Start of Material shown

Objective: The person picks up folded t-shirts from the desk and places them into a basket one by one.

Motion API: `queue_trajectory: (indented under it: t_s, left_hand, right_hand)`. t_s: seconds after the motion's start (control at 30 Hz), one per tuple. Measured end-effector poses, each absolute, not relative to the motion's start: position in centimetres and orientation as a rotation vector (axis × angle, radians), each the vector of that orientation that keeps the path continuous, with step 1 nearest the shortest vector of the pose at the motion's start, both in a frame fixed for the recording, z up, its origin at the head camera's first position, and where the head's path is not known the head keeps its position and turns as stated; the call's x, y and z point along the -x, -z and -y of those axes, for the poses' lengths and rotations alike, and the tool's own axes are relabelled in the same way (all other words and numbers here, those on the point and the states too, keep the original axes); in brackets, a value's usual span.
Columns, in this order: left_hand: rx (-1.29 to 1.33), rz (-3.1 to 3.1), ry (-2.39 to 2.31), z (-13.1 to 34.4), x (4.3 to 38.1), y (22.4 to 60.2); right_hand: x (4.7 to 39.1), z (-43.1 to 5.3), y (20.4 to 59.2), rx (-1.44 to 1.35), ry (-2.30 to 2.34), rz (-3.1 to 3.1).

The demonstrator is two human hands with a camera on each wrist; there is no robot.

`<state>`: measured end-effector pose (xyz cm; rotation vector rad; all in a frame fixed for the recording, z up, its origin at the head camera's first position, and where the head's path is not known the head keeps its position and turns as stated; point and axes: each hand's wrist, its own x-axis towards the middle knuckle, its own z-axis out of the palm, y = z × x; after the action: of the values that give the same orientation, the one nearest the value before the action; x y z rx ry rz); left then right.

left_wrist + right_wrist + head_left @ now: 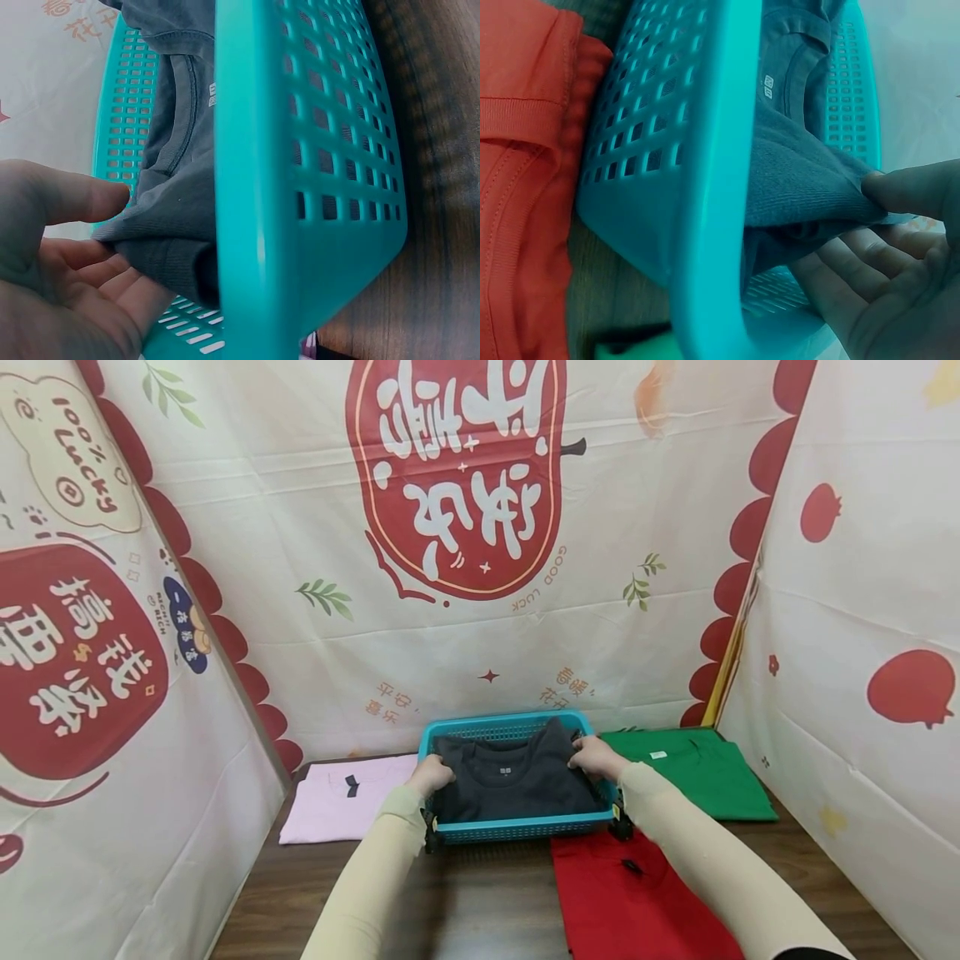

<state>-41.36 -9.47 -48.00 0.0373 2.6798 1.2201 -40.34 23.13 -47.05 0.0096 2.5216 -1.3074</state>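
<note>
A folded dark grey T-shirt [517, 781] lies in a turquoise perforated plastic basket [525, 828], its neckline and small white print facing up. My left hand [432, 775] pinches the shirt's left edge between thumb and fingers, inside the basket's left rim. On the opposite side my right hand [597, 757] pinches the shirt's right shoulder corner, which is lifted higher than the rest. The left wrist view shows the thumb on top of the cloth [161, 225] and the fingers beneath. In the right wrist view, the pinched corner [832, 199] is drawn out toward the palm.
A pink folded shirt [337, 802] lies left of the basket on the wooden table [472, 902]. To the right is a green folded shirt [697, 772]. A red shirt [637, 902] lies in front at the right. Printed cloth walls [480, 643] enclose the table's back and sides.
</note>
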Motion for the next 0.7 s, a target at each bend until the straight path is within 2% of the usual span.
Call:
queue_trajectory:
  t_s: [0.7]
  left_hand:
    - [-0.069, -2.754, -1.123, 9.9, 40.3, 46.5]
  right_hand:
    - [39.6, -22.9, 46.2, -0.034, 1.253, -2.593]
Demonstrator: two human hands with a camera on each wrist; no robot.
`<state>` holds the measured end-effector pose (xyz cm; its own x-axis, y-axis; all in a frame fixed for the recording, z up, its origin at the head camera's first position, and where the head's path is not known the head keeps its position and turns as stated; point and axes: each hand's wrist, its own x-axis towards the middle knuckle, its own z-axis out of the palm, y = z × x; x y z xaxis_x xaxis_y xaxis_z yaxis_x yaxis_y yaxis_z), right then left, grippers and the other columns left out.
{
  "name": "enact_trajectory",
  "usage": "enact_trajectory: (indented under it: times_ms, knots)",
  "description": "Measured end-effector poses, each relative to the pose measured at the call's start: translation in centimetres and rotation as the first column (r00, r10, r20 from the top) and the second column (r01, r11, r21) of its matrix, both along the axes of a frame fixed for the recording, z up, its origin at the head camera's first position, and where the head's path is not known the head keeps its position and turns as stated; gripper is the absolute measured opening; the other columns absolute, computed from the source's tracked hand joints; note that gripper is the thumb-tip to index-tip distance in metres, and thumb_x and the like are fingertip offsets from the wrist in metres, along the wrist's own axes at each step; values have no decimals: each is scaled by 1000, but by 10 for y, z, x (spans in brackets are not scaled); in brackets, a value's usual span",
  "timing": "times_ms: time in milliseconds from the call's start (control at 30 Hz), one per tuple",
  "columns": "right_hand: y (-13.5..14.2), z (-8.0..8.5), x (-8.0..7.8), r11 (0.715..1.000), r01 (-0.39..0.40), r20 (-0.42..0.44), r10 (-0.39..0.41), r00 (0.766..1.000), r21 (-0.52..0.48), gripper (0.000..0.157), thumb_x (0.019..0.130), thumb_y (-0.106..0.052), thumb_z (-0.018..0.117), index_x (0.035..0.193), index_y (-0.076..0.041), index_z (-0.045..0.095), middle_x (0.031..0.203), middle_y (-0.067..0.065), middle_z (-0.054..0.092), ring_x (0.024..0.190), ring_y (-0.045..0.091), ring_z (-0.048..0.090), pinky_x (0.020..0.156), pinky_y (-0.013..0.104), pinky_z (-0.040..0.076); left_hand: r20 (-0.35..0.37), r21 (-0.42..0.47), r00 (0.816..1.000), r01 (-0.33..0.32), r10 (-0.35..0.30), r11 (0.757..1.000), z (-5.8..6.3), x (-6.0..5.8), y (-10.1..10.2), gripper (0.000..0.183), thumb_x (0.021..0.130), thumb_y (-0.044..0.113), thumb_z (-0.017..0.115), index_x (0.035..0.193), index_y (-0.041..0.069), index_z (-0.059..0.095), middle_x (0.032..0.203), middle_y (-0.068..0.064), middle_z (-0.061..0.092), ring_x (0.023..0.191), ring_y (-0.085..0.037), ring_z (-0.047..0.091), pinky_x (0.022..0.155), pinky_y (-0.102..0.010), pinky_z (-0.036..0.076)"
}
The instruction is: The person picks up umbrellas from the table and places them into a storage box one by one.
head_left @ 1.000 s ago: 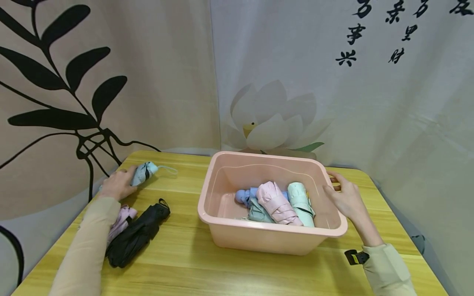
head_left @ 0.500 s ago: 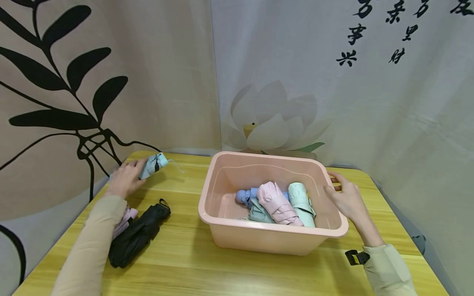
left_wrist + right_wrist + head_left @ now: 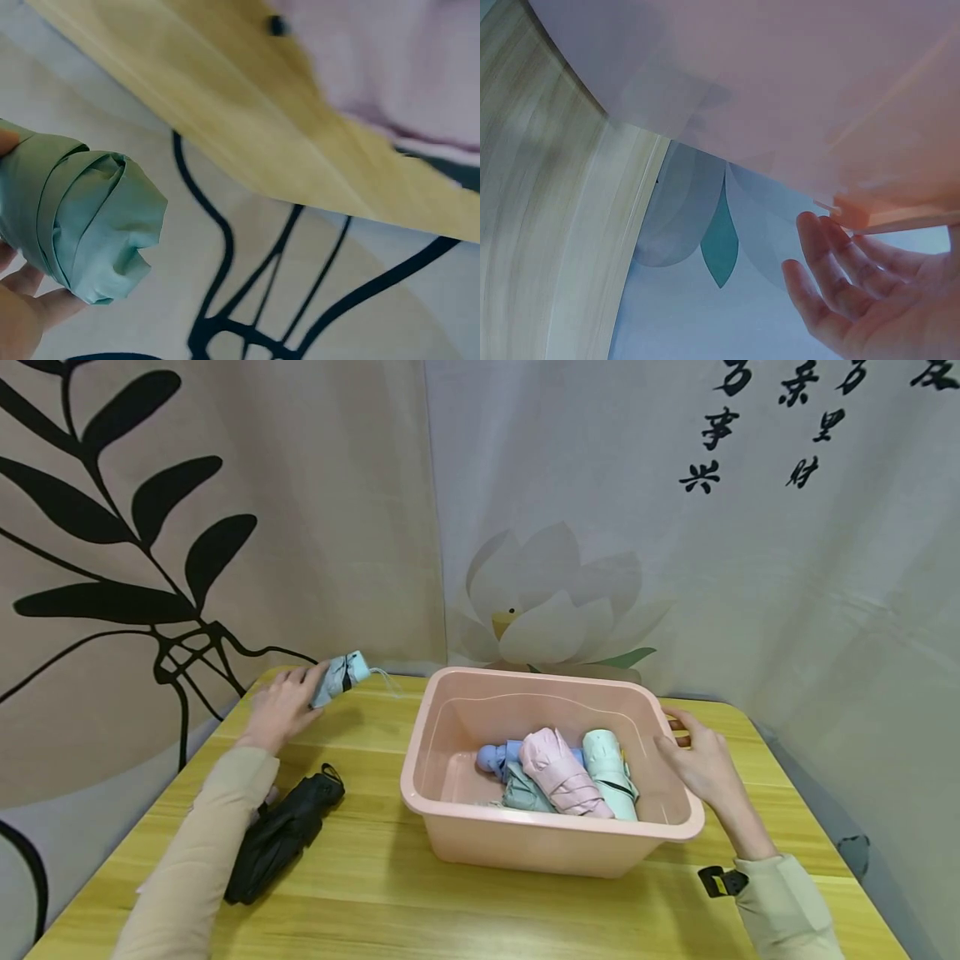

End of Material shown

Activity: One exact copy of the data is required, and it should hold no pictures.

Solution for this task:
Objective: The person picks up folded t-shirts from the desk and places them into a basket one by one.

Motion API: `queue_trajectory: (indented under it: t_s, left_hand, right_hand)`. t_s: seconds after the motion's start (control at 30 Hz), one per tuple. Measured end-effector poses, each absolute, not relative to the motion's start: position in centimetres and orientation as a rotation vector (axis × angle, radians), each the vector of that orientation that keeps the path continuous, with step 1 nearest the shortest vector of the pose at the motion's start, both in a frame fixed for the recording, z up, its origin at the head camera's first position, and where the head's path is not known the head keeps its position and turns as stated; the call's x, y and z point along the -x, -z and -y of those axes, for the poses' lengths and rotations alike, and the tool's own axes are relabelled in the same way (all other words and numbers here, those on the point and the states too, keep the original axes); in brackets, a value's usual span.
Columns, in this order: left_hand: rx (-1.29 to 1.33), rz (-3.1 to 3.1), ry (-2.39 to 2.31), z (-13.1 to 34.4), x (4.3 to 38.1), y (22.4 to 60.2); right_hand: x (4.7 to 39.1), z (-43.1 to 5.3), y (20.4 to 59.2), rx (-1.44 to 1.35), ry (-2.30 to 2.34), rz (-3.1 to 3.1).

The demonstrator is two human hands with a camera on each wrist; there is no robot.

`<state>`: measured end-effector pose (xyz cm; rotation vector rad; all in a frame fixed for the recording, z up, its origin at the head camera's first position, and where the head's path is not known the head keeps its position and turns as stated; point and axes: each hand's wrist, its own x-axis towards the middle knuckle, its own z-axis out of the palm, y = z × x; after the action: of the values that give the same orientation, the one nearest the value before the action; x y z rx ry rz); left then right.

left_wrist + right_wrist + head_left @ now: 

<state>-41.36 -9.47 -48.00 0.0373 2.6798 1.2201 -40.34 23.13 -47.05 0.0096 2.5216 -1.3074</state>
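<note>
A folded dark grey T-shirt [517, 781] lies in a turquoise perforated plastic basket [525, 828], its neckline and small white print facing up. My left hand [432, 775] pinches the shirt's left edge between thumb and fingers, inside the basket's left rim. On the opposite side my right hand [597, 757] pinches the shirt's right shoulder corner, which is lifted higher than the rest. The left wrist view shows the thumb on top of the cloth [161, 225] and the fingers beneath. In the right wrist view, the pinched corner [832, 199] is drawn out toward the palm.
A pink folded shirt [337, 802] lies left of the basket on the wooden table [472, 902]. To the right is a green folded shirt [697, 772]. A red shirt [637, 902] lies in front at the right. Printed cloth walls [480, 643] enclose the table's back and sides.
</note>
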Motion for the next 0.7 s, a target at each bend until the straight path is within 2% of the usual span.
Call:
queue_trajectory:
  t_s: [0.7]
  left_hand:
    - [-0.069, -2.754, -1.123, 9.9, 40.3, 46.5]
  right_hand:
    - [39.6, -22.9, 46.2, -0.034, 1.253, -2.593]
Demonstrator: two human hands with a camera on each wrist; no robot.
`<state>` holds the measured end-effector pose (xyz cm; its own x-axis, y-axis; all in a frame fixed for the recording, z up, its origin at the head camera's first position, and where the head's path is not known the head keeps its position and turns as stated; point and axes: each hand's wrist, its own x-axis towards the middle knuckle, its own z-axis out of the palm, y = z × x; x y z xaxis_x xaxis_y xaxis_z yaxis_x yaxis_y yaxis_z), right then left, grippers and the other columns left out.
{
  "name": "enact_trajectory",
  "usage": "enact_trajectory: (indented under it: times_ms, knots)",
  "description": "Measured end-effector poses, each relative to the pose measured at the call's start: translation in centimetres and rotation as the first column (r00, r10, r20 from the top) and the second column (r01, r11, r21) of its matrix, both along the axes of a frame fixed for the recording, z up, its origin at the head camera's first position, and where the head's path is not known the head keeps its position and turns as stated; gripper is the absolute measured opening; the other columns absolute, computed from the source's tracked hand joints; note that gripper is the thumb-tip to index-tip distance in metres, and thumb_x and the like are fingertip offsets from the wrist in metres, along the wrist's own axes at each step; values have no decimals: each is scaled by 1000, but by 10 for y, z, x (spans in brackets are not scaled); in brackets, a value's usual span",
  "timing": "times_ms: time in milliseconds from the call's start (control at 30 Hz), one per tuple",
  "columns": "right_hand: y (-13.5..14.2), z (-8.0..8.5), x (-8.0..7.8), r11 (0.715..1.000), r01 (-0.39..0.40), r20 (-0.42..0.44), r10 (-0.39..0.41), r00 (0.766..1.000), r21 (-0.52..0.48), gripper (0.000..0.157), thumb_x (0.019..0.130), thumb_y (-0.106..0.052), thumb_z (-0.018..0.117), index_x (0.035..0.193), index_y (-0.076..0.041), index_z (-0.045..0.095), middle_x (0.031..0.203), middle_y (-0.067..0.065), middle_z (-0.054..0.092), ring_x (0.024..0.190), ring_y (-0.045..0.091), ring_z (-0.048..0.090), pinky_x (0.020..0.156), pinky_y (-0.013..0.104), pinky_z (-0.040..0.076); left_hand: r20 (-0.35..0.37), r21 (-0.42..0.47), r00 (0.816..1.000), r01 (-0.33..0.32), r10 (-0.35..0.30), r11 (0.757..1.000), z (-5.8..6.3), x (-6.0..5.8), y (-10.1..10.2), gripper (0.000..0.183), thumb_x (0.021..0.130), thumb_y (-0.044..0.113), thumb_z (-0.017..0.115), index_x (0.035..0.193), index_y (-0.041..0.069), index_z (-0.059..0.095), middle_x (0.032..0.203), middle_y (-0.068..0.064), middle_z (-0.061..0.092), ring_x (0.023..0.191), ring_y (-0.085..0.037), ring_z (-0.047..0.091), pinky_x (0.022..0.155), pinky_y (-0.102..0.010), pinky_z (-0.036..0.076)"
}
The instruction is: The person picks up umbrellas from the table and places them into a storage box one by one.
head_left @ 1.000 s ago: 
head_left @ 0.500 s ago: 
left_wrist + right_wrist + head_left @ now: 

Nothing else is part of this exercise.